December 22, 2018

Srikaanth

Hitachi Most Frequently Asked Latest Hadoop Interview Questions Answers

Which Are The Methods In The Mapper Interface?

The Mapper contains the run() method, which call its own setup() method only once, it also call a map() method for each input and finally calls it cleanup() method. All above methods you can override in your code.

What Happens If You Don't Override The Mapper Methods And Keep Them As It Is?

If you do not override any methods (leaving even map as-is), it will act as the identity function, emitting each input record as a separate output.

What Is The Use Of Context Object?

The Context object allows the mapper to interact with the rest of the Hadoop system. It Includes configuration data for the job, as well as interfaces which allow it to emit output.
Hitachi Most Frequently Asked Latest Hadoop Interview Questions Answers
Hitachi Most Frequently Asked Latest Hadoop Interview Questions Answers

How Can You Add The Arbitrary Key-value Pairs In Your Mapper?

You can set arbitrary (key, value) pairs of configuration data in your Job, e.g. with
Job.getConfiguration().set("myKey", "myVal"), and then retrieve this data in your mapper with
Context.getConfiguration().get("myKey"). This kind of functionality is typically done in the Mapper's setup() method.

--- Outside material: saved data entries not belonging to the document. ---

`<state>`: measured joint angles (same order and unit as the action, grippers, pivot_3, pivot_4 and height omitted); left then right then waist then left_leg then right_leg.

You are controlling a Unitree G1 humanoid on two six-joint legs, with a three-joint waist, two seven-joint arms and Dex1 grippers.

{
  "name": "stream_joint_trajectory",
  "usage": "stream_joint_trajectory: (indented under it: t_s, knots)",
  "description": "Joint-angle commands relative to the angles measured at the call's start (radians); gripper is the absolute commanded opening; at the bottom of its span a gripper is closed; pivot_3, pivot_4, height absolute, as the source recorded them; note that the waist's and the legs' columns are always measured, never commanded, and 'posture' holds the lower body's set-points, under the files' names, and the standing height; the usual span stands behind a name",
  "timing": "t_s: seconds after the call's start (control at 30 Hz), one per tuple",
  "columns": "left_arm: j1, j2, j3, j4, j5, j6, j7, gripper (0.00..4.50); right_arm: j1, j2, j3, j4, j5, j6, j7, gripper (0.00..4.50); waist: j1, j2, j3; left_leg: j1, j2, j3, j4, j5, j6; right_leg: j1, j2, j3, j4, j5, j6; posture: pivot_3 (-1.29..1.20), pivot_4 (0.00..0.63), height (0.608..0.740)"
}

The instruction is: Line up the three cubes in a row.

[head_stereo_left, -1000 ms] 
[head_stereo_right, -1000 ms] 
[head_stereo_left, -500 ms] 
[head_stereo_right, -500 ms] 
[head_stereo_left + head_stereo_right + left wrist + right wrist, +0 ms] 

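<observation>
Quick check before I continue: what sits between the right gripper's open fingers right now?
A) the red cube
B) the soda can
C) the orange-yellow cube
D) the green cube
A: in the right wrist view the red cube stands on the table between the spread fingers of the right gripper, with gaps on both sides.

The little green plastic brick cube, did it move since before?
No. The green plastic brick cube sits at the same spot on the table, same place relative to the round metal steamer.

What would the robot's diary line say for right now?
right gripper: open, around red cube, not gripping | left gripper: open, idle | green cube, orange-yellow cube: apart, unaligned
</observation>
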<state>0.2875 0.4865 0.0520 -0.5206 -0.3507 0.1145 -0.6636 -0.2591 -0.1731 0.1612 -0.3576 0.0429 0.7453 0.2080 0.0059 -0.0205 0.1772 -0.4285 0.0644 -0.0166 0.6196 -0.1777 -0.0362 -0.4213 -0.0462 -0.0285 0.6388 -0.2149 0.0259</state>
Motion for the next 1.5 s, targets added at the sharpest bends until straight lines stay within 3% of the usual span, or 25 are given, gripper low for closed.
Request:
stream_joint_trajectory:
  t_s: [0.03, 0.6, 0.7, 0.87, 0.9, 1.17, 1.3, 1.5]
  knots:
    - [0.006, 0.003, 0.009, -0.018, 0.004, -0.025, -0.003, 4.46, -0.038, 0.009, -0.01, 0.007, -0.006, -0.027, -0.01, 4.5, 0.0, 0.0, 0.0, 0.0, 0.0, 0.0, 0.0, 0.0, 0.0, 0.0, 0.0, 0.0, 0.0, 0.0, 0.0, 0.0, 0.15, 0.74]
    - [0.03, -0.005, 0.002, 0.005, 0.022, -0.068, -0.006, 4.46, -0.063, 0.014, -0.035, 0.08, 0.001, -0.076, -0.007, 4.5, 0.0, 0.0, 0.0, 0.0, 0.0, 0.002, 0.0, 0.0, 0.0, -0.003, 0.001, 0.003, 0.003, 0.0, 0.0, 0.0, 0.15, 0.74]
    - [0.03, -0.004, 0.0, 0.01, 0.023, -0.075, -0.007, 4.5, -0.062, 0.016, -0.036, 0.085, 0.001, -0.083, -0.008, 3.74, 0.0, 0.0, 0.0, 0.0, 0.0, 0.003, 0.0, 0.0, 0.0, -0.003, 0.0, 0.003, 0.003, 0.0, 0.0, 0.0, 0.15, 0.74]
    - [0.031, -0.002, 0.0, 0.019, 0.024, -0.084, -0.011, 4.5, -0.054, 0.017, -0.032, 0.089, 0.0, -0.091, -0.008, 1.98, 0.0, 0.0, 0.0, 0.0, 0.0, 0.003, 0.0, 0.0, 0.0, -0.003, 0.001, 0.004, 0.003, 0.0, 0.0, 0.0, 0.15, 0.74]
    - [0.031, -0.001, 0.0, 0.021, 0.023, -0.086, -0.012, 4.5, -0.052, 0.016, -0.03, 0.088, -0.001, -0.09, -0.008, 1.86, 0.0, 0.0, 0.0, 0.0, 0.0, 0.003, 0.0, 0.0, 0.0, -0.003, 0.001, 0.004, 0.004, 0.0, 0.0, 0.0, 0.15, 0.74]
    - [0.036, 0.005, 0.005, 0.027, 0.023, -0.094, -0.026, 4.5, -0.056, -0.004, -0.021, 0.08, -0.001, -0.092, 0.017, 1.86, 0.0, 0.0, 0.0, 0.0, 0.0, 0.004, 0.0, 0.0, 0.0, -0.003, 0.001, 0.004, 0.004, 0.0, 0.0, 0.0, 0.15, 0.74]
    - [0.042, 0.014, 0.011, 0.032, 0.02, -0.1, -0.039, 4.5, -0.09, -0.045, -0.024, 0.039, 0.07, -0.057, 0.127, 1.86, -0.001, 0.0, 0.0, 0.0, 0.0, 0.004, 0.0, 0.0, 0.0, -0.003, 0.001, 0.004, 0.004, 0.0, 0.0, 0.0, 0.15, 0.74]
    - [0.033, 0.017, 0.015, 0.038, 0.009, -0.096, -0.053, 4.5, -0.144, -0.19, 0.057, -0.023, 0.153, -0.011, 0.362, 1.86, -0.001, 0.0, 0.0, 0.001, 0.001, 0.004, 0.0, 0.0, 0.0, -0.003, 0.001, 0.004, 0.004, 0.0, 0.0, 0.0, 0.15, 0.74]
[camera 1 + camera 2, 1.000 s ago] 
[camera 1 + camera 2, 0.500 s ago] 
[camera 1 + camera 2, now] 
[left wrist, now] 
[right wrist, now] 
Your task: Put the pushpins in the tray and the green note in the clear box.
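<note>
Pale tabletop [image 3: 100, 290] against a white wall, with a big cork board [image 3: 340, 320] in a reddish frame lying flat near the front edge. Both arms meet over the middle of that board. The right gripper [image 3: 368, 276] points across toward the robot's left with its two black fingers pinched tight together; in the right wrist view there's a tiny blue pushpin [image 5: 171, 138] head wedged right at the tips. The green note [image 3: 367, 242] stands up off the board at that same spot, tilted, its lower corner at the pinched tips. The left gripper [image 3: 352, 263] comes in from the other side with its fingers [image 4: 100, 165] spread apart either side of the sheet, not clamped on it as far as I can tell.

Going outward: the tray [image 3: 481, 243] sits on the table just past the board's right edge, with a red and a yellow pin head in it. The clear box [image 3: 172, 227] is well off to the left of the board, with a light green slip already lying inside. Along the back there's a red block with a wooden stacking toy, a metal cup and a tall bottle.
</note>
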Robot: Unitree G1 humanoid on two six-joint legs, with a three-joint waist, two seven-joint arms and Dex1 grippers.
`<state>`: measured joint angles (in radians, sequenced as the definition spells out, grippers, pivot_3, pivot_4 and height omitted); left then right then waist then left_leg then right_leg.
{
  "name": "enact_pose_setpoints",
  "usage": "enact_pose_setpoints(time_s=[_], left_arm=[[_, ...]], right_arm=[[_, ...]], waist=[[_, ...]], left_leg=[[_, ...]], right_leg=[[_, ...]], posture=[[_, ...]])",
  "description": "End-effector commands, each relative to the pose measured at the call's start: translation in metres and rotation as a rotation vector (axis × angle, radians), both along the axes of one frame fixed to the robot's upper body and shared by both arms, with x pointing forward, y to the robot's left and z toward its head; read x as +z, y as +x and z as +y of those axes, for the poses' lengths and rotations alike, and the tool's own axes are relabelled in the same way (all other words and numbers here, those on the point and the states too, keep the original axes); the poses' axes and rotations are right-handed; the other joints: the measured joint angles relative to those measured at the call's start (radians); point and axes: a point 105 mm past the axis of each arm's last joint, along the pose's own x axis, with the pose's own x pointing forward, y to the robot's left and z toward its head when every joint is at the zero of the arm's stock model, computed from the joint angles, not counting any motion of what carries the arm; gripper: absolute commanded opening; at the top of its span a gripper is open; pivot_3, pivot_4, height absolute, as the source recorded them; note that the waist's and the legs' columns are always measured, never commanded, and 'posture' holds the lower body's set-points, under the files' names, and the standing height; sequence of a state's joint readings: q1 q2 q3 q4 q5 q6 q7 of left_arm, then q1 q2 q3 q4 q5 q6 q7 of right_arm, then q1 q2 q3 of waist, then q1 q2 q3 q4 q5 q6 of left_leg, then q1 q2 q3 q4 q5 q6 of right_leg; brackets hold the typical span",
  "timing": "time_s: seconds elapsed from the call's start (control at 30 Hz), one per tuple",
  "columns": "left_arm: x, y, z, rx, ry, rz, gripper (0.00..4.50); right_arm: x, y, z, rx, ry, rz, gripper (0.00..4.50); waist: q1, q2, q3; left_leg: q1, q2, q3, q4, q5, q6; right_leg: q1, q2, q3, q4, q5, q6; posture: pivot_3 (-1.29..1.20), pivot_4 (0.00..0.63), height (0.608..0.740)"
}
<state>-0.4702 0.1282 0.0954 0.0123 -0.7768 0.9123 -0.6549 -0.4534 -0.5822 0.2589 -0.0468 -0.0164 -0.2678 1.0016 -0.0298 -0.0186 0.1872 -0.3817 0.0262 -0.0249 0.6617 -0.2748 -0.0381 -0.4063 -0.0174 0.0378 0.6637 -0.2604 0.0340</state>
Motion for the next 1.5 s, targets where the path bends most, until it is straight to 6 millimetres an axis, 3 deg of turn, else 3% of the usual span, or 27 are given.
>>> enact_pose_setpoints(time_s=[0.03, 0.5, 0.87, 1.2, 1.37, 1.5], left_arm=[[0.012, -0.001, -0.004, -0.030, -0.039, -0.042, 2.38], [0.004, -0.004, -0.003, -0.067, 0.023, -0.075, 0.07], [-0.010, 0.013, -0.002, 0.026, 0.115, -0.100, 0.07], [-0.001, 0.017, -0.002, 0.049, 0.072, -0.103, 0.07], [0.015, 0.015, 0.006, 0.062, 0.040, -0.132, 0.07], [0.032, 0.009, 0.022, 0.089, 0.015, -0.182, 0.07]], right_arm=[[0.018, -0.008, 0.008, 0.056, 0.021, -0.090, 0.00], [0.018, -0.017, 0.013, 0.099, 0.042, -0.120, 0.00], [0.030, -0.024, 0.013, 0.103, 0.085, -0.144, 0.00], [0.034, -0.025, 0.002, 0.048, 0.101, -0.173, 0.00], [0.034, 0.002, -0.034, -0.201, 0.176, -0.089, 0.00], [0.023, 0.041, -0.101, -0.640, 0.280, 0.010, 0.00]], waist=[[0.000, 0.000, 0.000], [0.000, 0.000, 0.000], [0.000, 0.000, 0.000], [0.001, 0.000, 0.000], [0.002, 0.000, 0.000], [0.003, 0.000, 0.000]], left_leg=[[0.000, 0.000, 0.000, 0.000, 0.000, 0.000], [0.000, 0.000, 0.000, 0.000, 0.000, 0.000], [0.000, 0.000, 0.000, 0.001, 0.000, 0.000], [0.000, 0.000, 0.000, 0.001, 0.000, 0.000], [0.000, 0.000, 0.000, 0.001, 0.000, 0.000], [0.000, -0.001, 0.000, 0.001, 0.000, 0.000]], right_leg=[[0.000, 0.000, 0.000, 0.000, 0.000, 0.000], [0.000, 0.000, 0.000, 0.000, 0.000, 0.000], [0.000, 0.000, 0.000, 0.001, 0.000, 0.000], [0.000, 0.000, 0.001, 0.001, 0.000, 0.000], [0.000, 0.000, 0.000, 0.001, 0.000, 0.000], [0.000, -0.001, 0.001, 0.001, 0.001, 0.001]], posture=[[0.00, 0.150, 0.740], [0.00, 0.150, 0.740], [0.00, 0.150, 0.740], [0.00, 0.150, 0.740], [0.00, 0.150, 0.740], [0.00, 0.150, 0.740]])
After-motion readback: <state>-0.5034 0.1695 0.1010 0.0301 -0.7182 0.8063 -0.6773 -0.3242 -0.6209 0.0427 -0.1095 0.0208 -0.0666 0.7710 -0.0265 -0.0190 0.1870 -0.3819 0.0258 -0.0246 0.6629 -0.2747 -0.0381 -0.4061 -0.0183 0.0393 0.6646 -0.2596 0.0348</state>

How Does Mapper's Run() Method Works?

The Mapper.run() method then calls map(KeyInType, ValInType, Context) for each key/value pair in the InputSplit for that task

Which Object Can Be Used To Get The Progress Of A Particular Job ?

Context

What Is Next Step After Mapper Or Maptask?

The output of the Mapper are sorted and Partitions will be created for the output. Number of partition depends on the number of reducer.

How Can We Control Particular Key Should Go In A Specific Reducer?

Users can control which keys (and hence records) go to which Reducer by implementing a custom Partitioned.

What Is The Use Of Combiner?

It is an optional component or class, and can be specify via Job.setCombinerClass(ClassName), to perform local aggregation of the intermediate outputs, which helps to cut down the amount of data transferred from the Mapper to the Reducer.

How Many Maps Are There In A Particular Job?

The number of maps is usually driven by the total size of the inputs, that is, the total number of blocks of the input files.

Generally it is around 10-100 maps per-node. Task setup takes awhile, so it is best if the maps take at least a minute to execute.

Suppose, if you expect 10TB of input data and have a block size of 128MB, you'll end up with 82,000 maps, to control the number of block you can use the mapreduce.job.maps parameter (which only provides a hint to the framework). Ultimately, the number of tasks is controlled by the number of splits returned by the InputFormat.getSplits() method (which you can override).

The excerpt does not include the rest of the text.